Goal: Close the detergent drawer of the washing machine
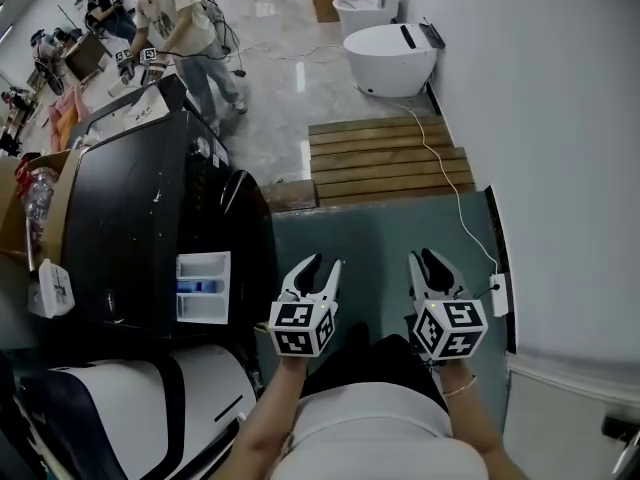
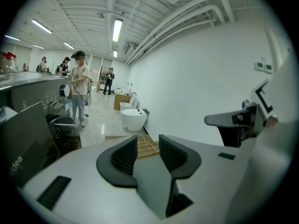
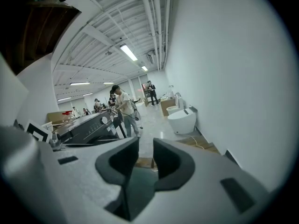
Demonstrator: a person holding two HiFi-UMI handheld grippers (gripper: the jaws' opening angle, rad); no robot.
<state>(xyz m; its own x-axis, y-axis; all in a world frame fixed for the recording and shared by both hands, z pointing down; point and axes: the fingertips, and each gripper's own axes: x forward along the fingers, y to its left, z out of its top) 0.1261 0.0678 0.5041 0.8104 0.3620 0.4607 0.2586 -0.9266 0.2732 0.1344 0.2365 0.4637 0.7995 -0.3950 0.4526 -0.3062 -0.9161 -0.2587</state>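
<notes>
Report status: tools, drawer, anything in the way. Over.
Left tool and right tool open, both empty. Detergent drawer pulled out, untouched, left of the left tool. Nothing seen between them.

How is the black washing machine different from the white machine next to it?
The black washing machine has its detergent drawer pulled out; the white machine shows no open drawer. The black one is dark on top; the white one is white with dark bands. Both stand side by side on the left.

White detergent drawer (image 1: 203, 268) with blue inside; black washing machine (image 1: 130, 228).
</notes>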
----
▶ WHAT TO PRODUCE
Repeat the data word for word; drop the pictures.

▶ OUTPUT OF THE EXERCISE
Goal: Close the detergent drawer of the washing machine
Demonstrator: a person holding two HiFi-UMI handheld grippers (gripper: the jaws' opening angle, rad); no robot.
<state>(xyz m; its own x-axis, y-axis; all in a world frame fixed for the recording and shared by both hands, z pointing down; point and axes: the fingertips, and each gripper's own axes: x forward along the fingers, y to its left, z out of its top) 0.1261 0.0678 0.5041 0.8104 0.3620 0.4607 0.2586 -0.9266 0.2732 0.1344 0.2365 0.4637 0.7995 -0.3950 0.4526 -0.3062 -0.9161 -0.2587</state>
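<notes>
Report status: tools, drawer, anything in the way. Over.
Left tool and right tool open, both empty. Detergent drawer pulled out, untouched, left of the left tool. Nothing seen between them.

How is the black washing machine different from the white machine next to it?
The black washing machine has its detergent drawer pulled out; the white machine shows no open drawer. The black one is dark on top; the white one is white with dark bands. Both stand side by side on the left.

White detergent drawer (image 1: 203, 268) with blue inside; black washing machine (image 1: 130, 228).
</notes>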

The answer has been fully written out.